[Date Prev][Date Next][Thread Prev][Thread Next][Date Index][Thread Index]
Re: parallel sort at fault? [Re: [PATCH] tests: avoid gross inefficiency
From: |
Jim Meyering |
Subject: |
Re: parallel sort at fault? [Re: [PATCH] tests: avoid gross inefficiency... |
Date: |
Wed, 16 Mar 2011 13:07:35 +0100 |
Pádraig Brady wrote:
> I've not fully analyzed this yet, and I'm not saying it's wrong,
> but the above change seems to have a large effect on thread
> creation when smaller buffers are used (you hinted previously
> that being less aggressive with the amount of mem used by default
> might be appropriate, and I agree).
>
> Anyway with the above I seem to need a buffer size more
> than 10M to have any threads created at all.
>
> Testing the original 4 lines heuristic with the following, shows:
> (note I only get > 4 threads after 4M of input, not 7 for 16 lines
> as indicated in NEWS).
>
> $ for i in $(seq 30); do
>> j=$((2<<$i))
>> yes | head -n$j > t.sort
>> strace -c -e clone sort --parallel=16 t.sort -o /dev/null 2>&1 |
>> join --nocheck-order -a1 -o1.4,1.5 - /dev/null |
>> sed -n "s/\([0-9]*\) clone/$j\t\1/p"
>> done
> 4 1
> 8 2
> 16 3
> 32 4
> 64 4
> 128 4
...
> 1048576 4
> 2097152 4
> 4194304 8
> 8388608 16
>
> When I restrict the buffer size with '-S 1M', many more threads
> are created (a max of 16 in parallel with the above command)
> 4 1
> 8 2
> 16 3
> 32 4
> 64 4
> 128 4
> 256 4
> 512 4
> 1024 4
> 2048 4
> 4096 4
> 8192 4
> 16384 8
> 32768 12
> 65536 24
> 131072 44
> 262144 84
> 524288 167
> 1048576 332
> 2097152 660
> 4194304 1316
> 8388608 2628
>
> After increasing the heuristic to 128K, I get _no_ threads until -S > 10M
> and this seems to be independent of line length.

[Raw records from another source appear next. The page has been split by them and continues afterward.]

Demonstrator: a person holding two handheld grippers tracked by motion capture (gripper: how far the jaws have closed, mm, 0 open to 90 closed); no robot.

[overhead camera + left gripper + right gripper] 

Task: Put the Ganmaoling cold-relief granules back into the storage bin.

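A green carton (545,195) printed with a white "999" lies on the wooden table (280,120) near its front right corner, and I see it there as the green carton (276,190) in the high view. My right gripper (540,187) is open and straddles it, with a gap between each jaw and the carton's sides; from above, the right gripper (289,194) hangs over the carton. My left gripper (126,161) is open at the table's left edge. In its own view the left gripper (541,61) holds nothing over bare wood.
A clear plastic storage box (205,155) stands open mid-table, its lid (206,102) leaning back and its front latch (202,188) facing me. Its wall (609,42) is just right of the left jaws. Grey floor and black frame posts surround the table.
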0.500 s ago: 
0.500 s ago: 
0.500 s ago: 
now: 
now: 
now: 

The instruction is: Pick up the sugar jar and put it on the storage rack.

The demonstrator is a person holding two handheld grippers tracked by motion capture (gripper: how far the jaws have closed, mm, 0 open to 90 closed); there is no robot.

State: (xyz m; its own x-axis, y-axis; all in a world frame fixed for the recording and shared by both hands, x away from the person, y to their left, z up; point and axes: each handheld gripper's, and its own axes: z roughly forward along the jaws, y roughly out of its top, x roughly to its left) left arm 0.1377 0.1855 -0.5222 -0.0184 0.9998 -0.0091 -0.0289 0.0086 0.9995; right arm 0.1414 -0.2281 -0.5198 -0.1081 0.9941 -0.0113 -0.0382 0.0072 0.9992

Thanks for investigating that.
Could strace -c -e clone be doing something unexpected?
When I run this (without my patch), it would use 8 threads:
seq 16 > in; strace -ff -o k ./sort --parallel=16 in -o /dev/null
since it created eight k.PID files:
$ ls -1 k.*|wc -l
8
Now, for such a small file, it does not call clone at all.